Nothing in the listing may be skipped; transcribe all of it as written.

········

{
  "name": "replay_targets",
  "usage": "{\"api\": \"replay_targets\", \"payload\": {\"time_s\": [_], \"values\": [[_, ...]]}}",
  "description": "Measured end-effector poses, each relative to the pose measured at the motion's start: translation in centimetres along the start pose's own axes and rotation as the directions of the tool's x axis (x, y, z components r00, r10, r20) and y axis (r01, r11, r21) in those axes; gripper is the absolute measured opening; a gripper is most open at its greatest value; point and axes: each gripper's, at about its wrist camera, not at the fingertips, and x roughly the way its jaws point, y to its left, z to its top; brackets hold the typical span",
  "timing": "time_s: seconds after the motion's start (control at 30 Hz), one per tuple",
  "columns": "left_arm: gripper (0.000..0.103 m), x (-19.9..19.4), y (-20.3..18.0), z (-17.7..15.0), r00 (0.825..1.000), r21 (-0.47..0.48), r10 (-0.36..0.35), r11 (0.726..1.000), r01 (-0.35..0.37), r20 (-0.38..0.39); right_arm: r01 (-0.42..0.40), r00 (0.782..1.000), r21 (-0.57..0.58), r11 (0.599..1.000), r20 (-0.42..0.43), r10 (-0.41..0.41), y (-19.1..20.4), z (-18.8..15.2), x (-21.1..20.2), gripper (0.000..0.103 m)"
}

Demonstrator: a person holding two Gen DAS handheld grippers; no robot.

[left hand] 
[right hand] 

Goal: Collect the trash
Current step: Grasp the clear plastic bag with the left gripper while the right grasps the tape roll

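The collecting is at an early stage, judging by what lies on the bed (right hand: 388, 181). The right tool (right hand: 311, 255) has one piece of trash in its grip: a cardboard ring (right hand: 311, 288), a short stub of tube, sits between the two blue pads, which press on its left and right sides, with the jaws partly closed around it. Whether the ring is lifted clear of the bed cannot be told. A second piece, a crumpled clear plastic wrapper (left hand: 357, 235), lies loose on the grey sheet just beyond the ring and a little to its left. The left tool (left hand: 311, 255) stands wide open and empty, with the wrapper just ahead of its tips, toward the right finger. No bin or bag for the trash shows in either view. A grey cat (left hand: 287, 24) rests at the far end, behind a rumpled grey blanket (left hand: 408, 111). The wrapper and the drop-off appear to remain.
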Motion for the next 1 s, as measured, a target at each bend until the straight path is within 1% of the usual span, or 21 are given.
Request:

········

Solution for this task
{
  "name": "replay_targets",
  "usage": "{\"api\": \"replay_targets\", \"payload\": {\"time_s\": [_], \"values\": [[_, ...]]}}",
  "description": "Measured end-effector poses, each relative to the pose measured at the motion's start: translation in centimetres along the start pose's own axes and rotation as the directions of the tool's x axis (x, y, z components r00, r10, r20) and y axis (r01, r11, r21) in those axes; gripper is the absolute measured opening; a gripper is most open at its greatest value; point and axes: each gripper's, at about its wrist camera, not at the fingertips, and x roughly the way its jaws point, y to its left, z to its top; brackets hold the typical span",
  "timing": "time_s: seconds after the motion's start (control at 30 Hz), one per tuple",
  "columns": "left_arm: gripper (0.000..0.103 m), x (-19.9..19.4), y (-20.3..18.0), z (-17.7..15.0), r00 (0.825..1.000), r21 (-0.47..0.48), r10 (-0.36..0.35), r11 (0.726..1.000), r01 (-0.35..0.37), r20 (-0.38..0.39); right_arm: r01 (-0.42..0.40), r00 (0.782..1.000), r21 (-0.57..0.58), r11 (0.599..1.000), r20 (-0.42..0.43), r10 (-0.41..0.41), y (-19.1..20.4), z (-18.8..15.2), x (-21.1..20.2), gripper (0.000..0.103 m)"
}

Demonstrator: a person holding two Gen DAS handheld grippers; no robot.

[left hand] 
[right hand] 

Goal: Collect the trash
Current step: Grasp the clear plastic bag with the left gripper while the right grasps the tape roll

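The collecting is at an early stage, judging by what lies on the bed (right hand: 388, 181). The right tool (right hand: 311, 255) has one piece of trash in its grip: a cardboard ring (right hand: 311, 288), a short stub of tube, sits between the two blue pads, which press on its left and right sides, with the jaws partly closed around it. Whether the ring is lifted clear of the bed cannot be told. A second piece, a crumpled clear plastic wrapper (left hand: 357, 235), lies loose on the grey sheet just beyond the ring and a little to its left. The left tool (left hand: 311, 255) stands wide open and empty, with the wrapper just ahead of its tips, toward the right finger. No bin or bag for the trash shows in either view. A grey cat (left hand: 287, 24) rests at the far end, behind a rumpled grey blanket (left hand: 408, 111). The wrapper and the drop-off appear to remain.
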Motion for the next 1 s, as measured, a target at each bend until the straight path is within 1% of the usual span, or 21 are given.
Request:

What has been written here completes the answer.